Подводя сегодня в этом смрадном месте итог моей жизни Sub spezia aeternitatis – под знаком вечности – я остался у разбитого корыта – без женщины, без семьи, без детей, со зловещей сестрой, строящей планы своего будущего благополучия и даже славы на "свихнувшемся" гении-братце, искажая все, что им написано, но не опубликовано, в полнейшей уверенности, что он этому уже не сможет помешать.

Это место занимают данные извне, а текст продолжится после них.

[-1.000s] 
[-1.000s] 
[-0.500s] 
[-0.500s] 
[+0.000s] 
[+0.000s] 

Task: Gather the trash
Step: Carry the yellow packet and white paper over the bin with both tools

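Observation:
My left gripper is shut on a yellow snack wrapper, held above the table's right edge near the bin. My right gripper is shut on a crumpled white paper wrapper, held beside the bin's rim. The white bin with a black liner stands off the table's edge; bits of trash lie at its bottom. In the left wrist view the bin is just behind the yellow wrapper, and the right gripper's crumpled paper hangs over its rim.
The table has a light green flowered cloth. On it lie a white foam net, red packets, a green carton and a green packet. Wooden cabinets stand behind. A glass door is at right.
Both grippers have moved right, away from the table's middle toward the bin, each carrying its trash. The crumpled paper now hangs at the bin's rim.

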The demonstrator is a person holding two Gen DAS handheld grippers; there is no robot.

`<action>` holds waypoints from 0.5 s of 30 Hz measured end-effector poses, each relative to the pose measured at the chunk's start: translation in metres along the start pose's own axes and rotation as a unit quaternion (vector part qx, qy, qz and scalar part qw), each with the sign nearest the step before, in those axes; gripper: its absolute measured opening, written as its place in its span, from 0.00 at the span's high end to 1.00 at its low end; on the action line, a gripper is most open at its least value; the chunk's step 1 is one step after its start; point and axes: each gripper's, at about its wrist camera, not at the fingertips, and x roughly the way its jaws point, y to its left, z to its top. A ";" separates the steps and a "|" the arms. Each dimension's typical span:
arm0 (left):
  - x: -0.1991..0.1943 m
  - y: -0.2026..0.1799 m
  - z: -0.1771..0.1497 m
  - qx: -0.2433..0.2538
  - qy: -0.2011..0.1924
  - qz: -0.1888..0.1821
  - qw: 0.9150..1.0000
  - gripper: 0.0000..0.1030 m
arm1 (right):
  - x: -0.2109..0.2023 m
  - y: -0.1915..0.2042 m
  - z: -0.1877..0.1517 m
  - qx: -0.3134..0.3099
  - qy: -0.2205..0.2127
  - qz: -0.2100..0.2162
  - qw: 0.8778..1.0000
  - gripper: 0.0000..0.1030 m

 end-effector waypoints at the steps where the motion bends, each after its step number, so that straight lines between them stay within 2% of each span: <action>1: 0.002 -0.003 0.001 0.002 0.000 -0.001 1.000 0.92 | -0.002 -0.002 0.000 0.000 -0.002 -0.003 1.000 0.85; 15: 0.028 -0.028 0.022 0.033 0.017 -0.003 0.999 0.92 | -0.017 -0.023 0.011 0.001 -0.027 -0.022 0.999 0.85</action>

О, да, я оказался для нее лакомой мышью в мышеловке, я могу лишь, подобно этой мыши, попискивать и пописывать тайком свою исповедь, за которой она охотится с остервенением ищейки, оправдываться и знать, что все эти оправдания никому не нужны.
Сколько я всю жизнь не бесился и не боролся против Бисмарка, он победил меня.
Более того, его продолжатели, эти пруссаки и солдафоны, выставят меня в его оправдание. И все же я уверен, что это не может продолжаться, и в будущем с большим треском и большой кровью провалится в тартарары. Ложь сильна, но недолговечна. Время меня оправдает и воздаст по заслугам.
Но что мне до этого – ведь меня уже не будет.
И все же, нет, не зря я царапаю непослушными больными, по сути, парализованными пальцами эти строки. Буря близка. Она разразится в моих небесах, полных летучих мышей мерзости, вылетающих из моего мозга, которые превратятся в чистых и блестящих птиц, омытых горным дождем.
Когда эти тайком записываемые мной строки будут опубликованы, буря очистит ландшафт памяти, насытит жажду моих порушенных костей.
Стоит включиться воспоминаниям, как тут же некой предварительной памятью, наваждением, наказанием Судьбы возникает эта череда Нимф – Мама, Лама, Лу. За ними маячит Козима, дочь Ференца Листа, супруга Рихарда Вагнера, а, по сути, лишь моя тайная жена. Еще дальше – бледными тенями – те, которые возникали на моем пути и запомнившиеся лишь тем, что я столь же мимолетно, беззаботно, предлагал им руку и сердце, как Хлестаков, персонаж гениального русского писателя Гоголя, сочинения которого читал опять же, вернувшись в Наумбург осенью тысяча восемьсот семьдесят девятого.